Returns a transformer that encodes a text field into a document representation.

Return type:

Transformer

Parameters:
  • text_field – the text field to encode

  • batch_size – the batch size to use when encoding

  • sparse – if True, the output will be a dict of term frequencies, otherwise a dense vector

  • verbose – if True, show a progress bar

  • scale – the scale to apply to the term frequencies

indexing(text_field='text', batch_size=100, sparse=True, verbose=False, scale=100)

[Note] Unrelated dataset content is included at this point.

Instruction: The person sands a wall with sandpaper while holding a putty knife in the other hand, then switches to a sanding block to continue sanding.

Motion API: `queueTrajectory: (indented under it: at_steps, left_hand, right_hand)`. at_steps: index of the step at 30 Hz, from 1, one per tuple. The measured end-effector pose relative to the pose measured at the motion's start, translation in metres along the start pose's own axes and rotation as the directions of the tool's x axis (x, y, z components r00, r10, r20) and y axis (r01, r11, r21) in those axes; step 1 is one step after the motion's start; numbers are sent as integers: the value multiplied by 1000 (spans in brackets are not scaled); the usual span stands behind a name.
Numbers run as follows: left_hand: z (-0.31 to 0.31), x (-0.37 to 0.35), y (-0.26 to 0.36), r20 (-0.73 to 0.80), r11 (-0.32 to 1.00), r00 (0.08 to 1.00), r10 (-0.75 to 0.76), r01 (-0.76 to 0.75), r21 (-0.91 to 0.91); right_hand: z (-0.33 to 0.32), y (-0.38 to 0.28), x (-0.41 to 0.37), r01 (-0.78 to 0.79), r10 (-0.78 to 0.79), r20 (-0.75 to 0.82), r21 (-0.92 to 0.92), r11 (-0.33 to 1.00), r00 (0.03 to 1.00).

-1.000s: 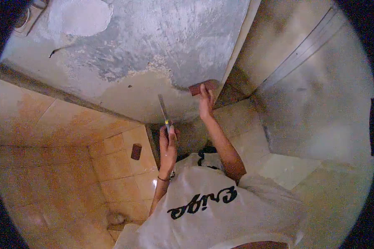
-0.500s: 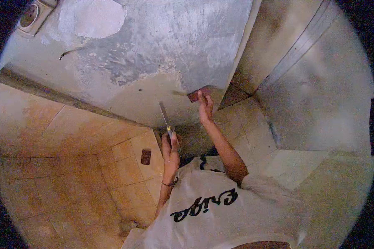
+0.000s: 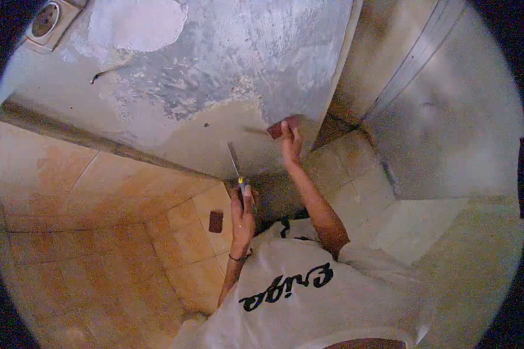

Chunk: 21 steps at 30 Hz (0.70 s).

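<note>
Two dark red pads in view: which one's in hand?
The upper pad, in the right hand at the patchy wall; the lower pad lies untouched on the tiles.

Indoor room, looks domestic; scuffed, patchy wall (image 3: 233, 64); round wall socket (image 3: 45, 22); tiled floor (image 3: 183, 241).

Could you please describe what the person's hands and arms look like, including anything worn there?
The left hand and right hand are gloveless, with a thin dark bracelet on the left wrist. The pale shirt has dark lettering and a loose right sleeve ending near the elbow.
</note>
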<state>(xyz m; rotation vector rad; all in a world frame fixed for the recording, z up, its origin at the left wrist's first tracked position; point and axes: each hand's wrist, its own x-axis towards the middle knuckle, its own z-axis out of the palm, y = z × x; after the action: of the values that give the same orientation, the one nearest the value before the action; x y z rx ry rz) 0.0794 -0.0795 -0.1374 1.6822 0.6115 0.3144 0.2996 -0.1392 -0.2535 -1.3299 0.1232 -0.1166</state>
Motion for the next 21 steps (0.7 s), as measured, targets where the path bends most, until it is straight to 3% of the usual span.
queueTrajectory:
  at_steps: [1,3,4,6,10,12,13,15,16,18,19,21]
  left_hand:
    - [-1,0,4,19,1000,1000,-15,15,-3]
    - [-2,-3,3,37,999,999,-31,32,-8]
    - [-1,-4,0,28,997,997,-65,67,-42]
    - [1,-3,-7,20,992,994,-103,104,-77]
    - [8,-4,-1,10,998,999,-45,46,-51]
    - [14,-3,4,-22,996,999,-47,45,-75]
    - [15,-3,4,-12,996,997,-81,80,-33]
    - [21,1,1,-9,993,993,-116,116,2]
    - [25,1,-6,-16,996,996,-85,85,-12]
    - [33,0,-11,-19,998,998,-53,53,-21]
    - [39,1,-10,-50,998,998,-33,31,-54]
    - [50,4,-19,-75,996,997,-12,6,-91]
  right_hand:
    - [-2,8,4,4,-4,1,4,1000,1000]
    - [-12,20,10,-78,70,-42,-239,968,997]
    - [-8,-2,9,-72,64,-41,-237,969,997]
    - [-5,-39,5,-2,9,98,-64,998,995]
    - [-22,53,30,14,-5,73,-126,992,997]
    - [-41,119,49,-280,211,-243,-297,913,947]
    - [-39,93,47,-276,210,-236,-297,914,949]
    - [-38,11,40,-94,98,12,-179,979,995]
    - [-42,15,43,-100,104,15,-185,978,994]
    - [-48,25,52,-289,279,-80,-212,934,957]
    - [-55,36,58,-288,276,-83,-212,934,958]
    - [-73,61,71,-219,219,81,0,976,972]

Returns a transformer that encodes a text field into a document representation.

Return type:

Transformer

Parameters:
  • text_field – the text field to encode

  • batch_size – the batch size to use when encoding

  • sparse – if True, the output will be a dict of term frequencies, otherwise a dense vector

  • verbose – if True, show a progress bar

  • scale – the scale to apply to the term frequencies

query_encoder(batch_size=100, sparse=True, verbose=False, scale=100)[source]

Returns a transformer that encodes a query field into a query representation.

Return type:

Transformer

Parameters:
  • batch_size – the batch size to use when encoding

  • sparse – if True, the output will be a dict of term frequencies, otherwise a dense vector

  • verbose – if True, show a progress bar

  • scale – the scale to apply to the term frequencies

query(batch_size=100, sparse=True, verbose=False, scale=100)

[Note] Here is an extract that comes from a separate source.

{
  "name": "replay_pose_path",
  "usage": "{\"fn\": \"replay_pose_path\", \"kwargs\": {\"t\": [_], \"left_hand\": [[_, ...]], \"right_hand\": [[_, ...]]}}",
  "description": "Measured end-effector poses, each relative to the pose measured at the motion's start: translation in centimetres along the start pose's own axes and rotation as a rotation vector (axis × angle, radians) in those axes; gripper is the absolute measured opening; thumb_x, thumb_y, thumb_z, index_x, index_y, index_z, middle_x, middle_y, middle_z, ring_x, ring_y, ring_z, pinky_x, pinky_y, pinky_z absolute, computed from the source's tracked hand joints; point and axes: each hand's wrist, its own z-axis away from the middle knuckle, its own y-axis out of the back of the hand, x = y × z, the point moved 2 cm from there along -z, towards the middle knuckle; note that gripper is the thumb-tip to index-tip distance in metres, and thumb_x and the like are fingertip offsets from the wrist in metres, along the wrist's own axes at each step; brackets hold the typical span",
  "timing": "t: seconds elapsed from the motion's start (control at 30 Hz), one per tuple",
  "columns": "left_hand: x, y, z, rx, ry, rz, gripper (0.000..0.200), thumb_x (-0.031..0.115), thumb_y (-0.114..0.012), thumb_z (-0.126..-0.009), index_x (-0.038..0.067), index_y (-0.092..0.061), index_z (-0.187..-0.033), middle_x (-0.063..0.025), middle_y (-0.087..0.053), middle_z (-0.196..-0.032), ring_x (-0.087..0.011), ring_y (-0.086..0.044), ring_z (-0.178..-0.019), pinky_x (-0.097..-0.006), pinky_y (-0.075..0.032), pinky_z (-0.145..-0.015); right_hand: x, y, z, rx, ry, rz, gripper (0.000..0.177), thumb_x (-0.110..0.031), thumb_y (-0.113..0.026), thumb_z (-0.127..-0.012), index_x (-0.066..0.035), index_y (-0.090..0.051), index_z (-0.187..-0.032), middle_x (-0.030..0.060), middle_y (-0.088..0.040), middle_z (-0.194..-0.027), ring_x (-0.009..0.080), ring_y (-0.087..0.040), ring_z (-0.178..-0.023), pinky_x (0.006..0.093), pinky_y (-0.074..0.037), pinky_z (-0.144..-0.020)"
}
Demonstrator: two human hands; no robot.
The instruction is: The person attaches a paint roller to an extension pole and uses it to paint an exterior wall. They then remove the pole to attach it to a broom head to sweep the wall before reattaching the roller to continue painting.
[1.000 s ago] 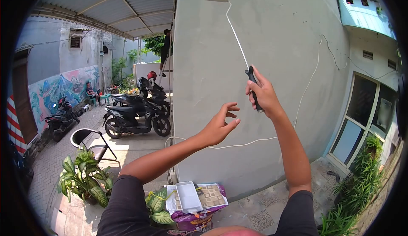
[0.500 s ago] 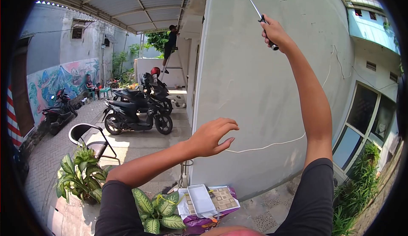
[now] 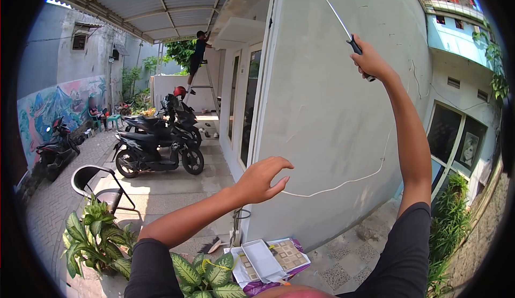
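Observation:
High up at the light grey-green wall (image 3: 327, 115), my right hand (image 3: 374, 60) is wrapped round the black handle of a paint roller (image 3: 340, 22). Its thin metal rod runs up and left to the roller head, which is partly cut off by the top of the view. My left hand (image 3: 263, 180) is raised in front of the wall's left edge, fingers and thumb apart, holding nothing. Below it, a white paint tray (image 3: 263, 260) lies on a patterned tiled board beside the foot of the wall.
A pale cable (image 3: 343, 182) hangs across the wall. Leafy potted plants (image 3: 99, 233) and a black chair (image 3: 102, 185) stand at left, with parked motorbikes (image 3: 158, 150) behind. A person (image 3: 198, 56) is on a ladder further back; another sits at far left. Greenery (image 3: 450, 228) grows at right.
The view has shifted, showing more of the doorway beyond the wall's edge. My right hand and the roller are lower and further right in view; my left hand stays nearly in place.

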Motion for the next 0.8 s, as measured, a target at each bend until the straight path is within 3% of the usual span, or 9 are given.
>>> {"fn": "replay_pose_path", "kwargs": {"t": [0.07,0.23,0.27,0.33,0.4,0.43,0.57,0.67,0.8], "left_hand": [[-0.2,0.1,0.1,-0.003,-0.03,0.0,0.024,0.011,-0.063,-0.086,0.003,-0.06,-0.109,-0.0144,-0.065,-0.106,-0.0326,-0.063,-0.098,-0.0397,-0.051,-0.085],[-0.3,0.0,-1.7,0.023,-0.094,-0.003,0.023,0.01,-0.063,-0.085,0.003,-0.06,-0.107,-0.0135,-0.065,-0.104,-0.0316,-0.064,-0.095,-0.0394,-0.051,-0.083],[-0.2,-0.2,-2.3,0.041,-0.098,0.001,0.023,0.009,-0.063,-0.085,0.004,-0.06,-0.107,-0.0132,-0.065,-0.104,-0.0314,-0.064,-0.095,-0.0394,-0.051,-0.082],[-0.1,-0.9,-3.3,0.064,-0.116,0.009,0.023,0.009,-0.063,-0.085,0.004,-0.06,-0.107,-0.0131,-0.065,-0.103,-0.0313,-0.064,-0.094,-0.0394,-0.051,-0.082],[0.1,-1.5,-3.9,0.083,-0.124,0.018,0.023,0.009,-0.063,-0.085,0.004,-0.06,-0.107,-0.0131,-0.065,-0.102,-0.0313,-0.063,-0.094,-0.0394,-0.051,-0.081],[0.3,-1.7,-4.2,0.091,-0.12,0.024,0.023,0.009,-0.063,-0.085,0.004,-0.06,-0.107,-0.0131,-0.065,-0.101,-0.0312,-0.063,-0.093,-0.0393,-0.051,-0.081],[1.0,-2.3,-4.4,0.127,-0.121,0.056,0.023,0.01,-0.063,-0.085,0.004,-0.06,-0.107,-0.0133,-0.065,-0.101,-0.0312,-0.064,-0.093,-0.0391,-0.05,-0.08],[1.3,-2.6,-3.3,0.115,-0.111,0.069,0.023,0.01,-0.063,-0.085,0.004,-0.061,-0.107,-0.0133,-0.066,-0.101,-0.0309,-0.064,-0.093,-0.0389,-0.05,-0.081],[1.3,-3.0,-2.0,0.071,-0.077,0.088,0.023,0.01,-0.063,-0.085,0.004,-0.061,-0.107,-0.0131,-0.066,-0.101,-0.0306,-0.064,-0.094,-0.0387,-0.05,-0.082]], "right_hand": [[1.0,0.5,4.8,-0.023,-0.051,0.038,0.068,-0.007,-0.049,-0.089,-0.013,-0.025,-0.153,0.0018,-0.044,-0.067,0.0116,-0.047,-0.048,0.0303,-0.046,-0.041],[-1.6,4.9,3.2,0.002,-0.076,0.105,0.066,-0.011,-0.052,-0.093,-0.022,-0.029,-0.154,-0.0035,-0.041,-0.061,0.0078,-0.043,-0.045,0.0273,-0.041,-0.039],[-2.8,5.7,0.9,-0.019,-0.032,0.093,0.061,-0.009,-0.051,-0.092,-0.015,-0.032,-0.15,-0.0008,-0.044,-0.064,0.0097,-0.046,-0.048,0.0288,-0.042,-0.041],[-5.3,7.2,-4.5,0.037,0.033,0.103,0.044,-0.009,-0.05,-0.092,-0.01,-0.044,-0.135,-0.0004,-0.045,-0.065,0.0095,-0.046,-0.049,0.0288,-0.041,-0.042],[-7.4,8.7,-9.6,0.043,0.084,0.083,0.009,-0.009,-0.051,-0.092,-0.007,-0.046,-0.1,0.0003,-0.046,-0.066,0.0089,-0.045,-0.05,0.0287,-0.04,-0.043],[-7.9,9.2,-11.7,0.01,0.094,0.019,0.008,-0.009,-0.05,-0.092,-0.006,-0.047,-0.098,0.0004,-0.047,-0.065,0.0091,-0.045,-0.05,0.0286,-0.04,-0.044],[-7.8,6.9,-12.6,0.02,0.05,0.027,0.022,-0.009,-0.05,-0.093,-0.007,-0.048,-0.115,-0.0028,-0.044,-0.065,0.0066,-0.044,-0.049,0.0262,-0.039,-0.042],[-6.5,4.4,-5.7,0.007,0.024,0.042,0.047,-0.007,-0.047,-0.092,-0.008,-0.038,-0.138,-0.0015,-0.044,-0.065,0.0091,-0.045,-0.049,0.0287,-0.042,-0.043],[-4.5,0.0,4.7,0.005,-0.088,0.137,0.067,-0.006,-0.047,-0.091,-0.009,-0.022,-0.153,0.0026,-0.044,-0.066,0.0126,-0.047,-0.048,0.0319,-0.046,-0.042]]}}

Returns a transformer that encodes a query field into a query representation.

Return type:

Transformer

Parameters:
  • batch_size – the batch size to use when encoding

  • sparse – if True, the output will be a dict of term frequencies, otherwise a dense vector

  • verbose – if True, show a progress bar

  • scale – the scale to apply to the term frequencies

scorer(text_field='text', batch_size=100, verbose=False)[source]

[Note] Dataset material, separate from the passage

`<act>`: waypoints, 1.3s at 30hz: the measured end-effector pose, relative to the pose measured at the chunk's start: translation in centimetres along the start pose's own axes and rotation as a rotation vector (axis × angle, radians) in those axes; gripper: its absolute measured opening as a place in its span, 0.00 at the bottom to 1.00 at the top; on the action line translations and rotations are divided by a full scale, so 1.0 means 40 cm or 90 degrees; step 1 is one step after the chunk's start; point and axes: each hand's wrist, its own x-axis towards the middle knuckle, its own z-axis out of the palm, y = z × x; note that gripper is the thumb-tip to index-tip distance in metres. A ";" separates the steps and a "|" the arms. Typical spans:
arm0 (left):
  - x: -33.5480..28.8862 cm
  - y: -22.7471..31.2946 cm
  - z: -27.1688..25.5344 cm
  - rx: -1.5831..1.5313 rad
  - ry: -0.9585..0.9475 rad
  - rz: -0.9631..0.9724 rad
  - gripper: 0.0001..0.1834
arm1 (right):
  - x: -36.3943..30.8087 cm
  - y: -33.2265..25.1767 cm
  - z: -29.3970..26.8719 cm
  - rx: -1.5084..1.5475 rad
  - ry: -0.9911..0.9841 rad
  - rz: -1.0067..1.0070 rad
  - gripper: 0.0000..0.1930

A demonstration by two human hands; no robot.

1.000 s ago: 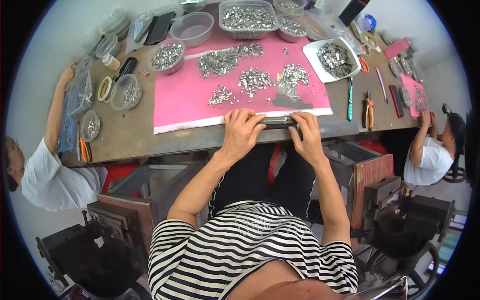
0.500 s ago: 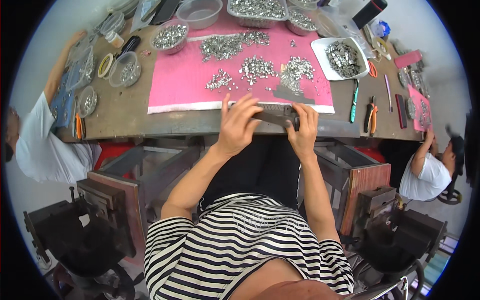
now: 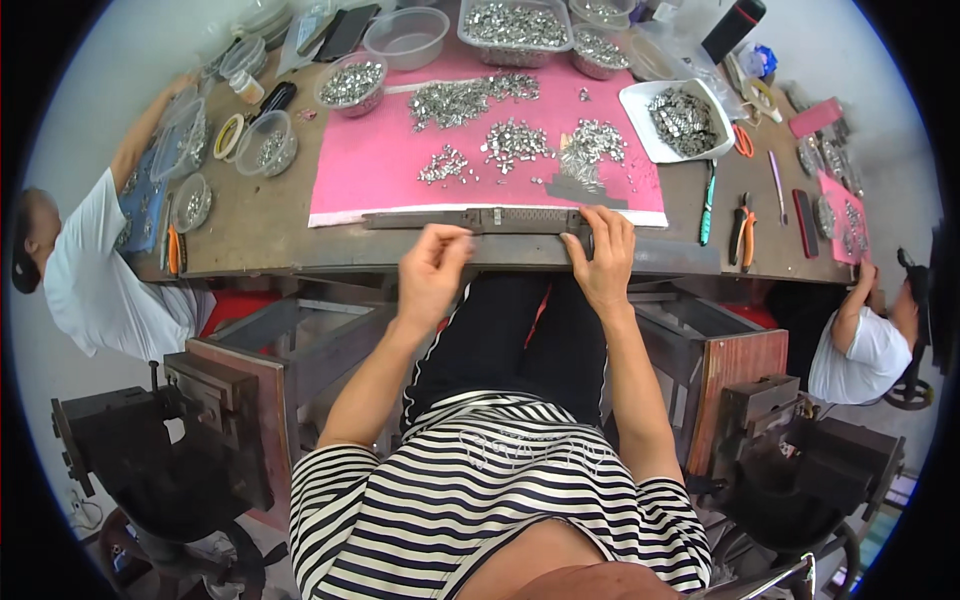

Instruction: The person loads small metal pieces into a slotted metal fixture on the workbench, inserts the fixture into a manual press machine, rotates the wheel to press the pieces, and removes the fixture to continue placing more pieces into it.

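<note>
A long dark metal strip fixture with a row of small slots lies along the near edge of the pink mat. My right hand grips its right end, thumb on the near side and fingers over the far side. My left hand hovers just in front of the bench edge, apart from the fixture. Its fingers are curled together and slightly blurred, so whatever they may hold is hidden. Beyond the fixture, small shiny metal pieces lie in loose piles on the pink mat.
Tubs of metal pieces line the back, and a white tray stands at right. Orange-handled pliers and a teal-handled tool lie right of the mat. People work at both sides. Below the bench stand dark metal machines.
My left hand has come off the fixture, moving left and toward me while its fingers closed. A dark bar held tilted between both hands is no longer raised; the fixture's slotted strip is uncovered.
</note>
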 end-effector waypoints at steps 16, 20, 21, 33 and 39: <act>0.104 -0.031 0.099 0.496 -0.032 0.404 0.27 | 0.173 0.056 -0.047 -0.006 -0.084 -0.319 0.07; 0.103 -0.027 0.098 0.506 -0.036 0.405 0.27 | 0.307 0.228 -0.127 -0.144 0.171 -0.132 0.09; 0.107 -0.027 0.099 0.507 -0.035 0.408 0.26 | 0.329 0.265 -0.141 -0.181 0.137 -0.034 0.10; 0.105 -0.035 0.097 0.519 -0.030 0.420 0.24 | 0.308 0.298 0.012 -0.041 -0.085 0.067 0.04; 0.103 -0.031 0.100 0.514 -0.033 0.418 0.23 | 0.288 0.334 0.017 -0.059 -0.082 0.070 0.04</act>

Returns a transformer that scores documents against queries.

Return type:

Transformer

Parameters:
  • text_field – the text field to score

  • batch_size – the batch size to use when scoring

  • verbose – if True, show a progress bar

encode(texts, rep='d', format='dict', scale=1.0)[source]

Encodes a batch of texts into their SPLADE representations.

Return type:

List[Dict[str, float]] | List[ndarray] | Tensor

Parameters:
  • texts (List[str]) – the list of texts to encode

  • rep (Literal['d', 'q']) – ‘q’ for query, ‘d’ for document

  • format (Literal['dict', 'np', 'torch']) – ‘dict’ for a dict of term frequencies, ‘np’ for a list of numpy arrays, ‘torch’ for a torch tensor

  • scale (float) – the scale to apply to the term frequencies

Utils / Internals

class pyterrier_splade.Toks2Doc(mult=100.0)[source]

Converts a toks field into a text field, by scaling the weights by mult and repeating them.

Initializes the transformer.

Parameters:

mult (float) – the multiplier to apply to the term frequencies

transform(inp)[source]

Converts the toks field into a text field.

Return type:

DataFrame

Parameters:

inp (DataFrame)

class pyterrier_splade.SpladeEncoder(splade, text_field, out_field, rep, sparse=True, batch_size=100, verbose=False, scale=1.0)[source]

Encodes a text field using a SPLADE model. The output is a dense or sparse representation of the text field.

Initializes the SPLADE encoder.

Parameters:
  • splade (Splade) – pyterrier_splade.Splade instance

  • text_field (str) – the input text field to encode

  • out_field (str) – the output field to store the encoded representation

  • rep (Literal['q', 'd']) – ‘q’ for query, ‘d’ for document

  • sparse (bool) – if True, the output will be a dict of term frequencies, otherwise a dense vector

  • batch_size (int) – the batch size to use when encoding

  • verbose (bool) – if True, show a progress bar

  • scale (float) – the scale to apply to the term frequencies

transform(df)[source]

Encodes the text field in the input DataFrame.

Return type:

DataFrame

Parameters:

df (DataFrame)

class pyterrier_splade.SpladeScorer(*args, **kwargs)[source]

Scores (re-ranks) documents against queries using a SPLADE model.

Initializes the SPLADE scorer.

Parameters:
  • spladepyterrier_splade.Splade instance

  • text_field – the text field to score

  • batch_size – the batch size to use when scoring

  • verbose – if True, show a progress bar

transform(df)[source]

Scores (re-ranks) the documents against the queries in the input DataFrame.

Return type:

DataFrame

Parameters:

df (DataFrame)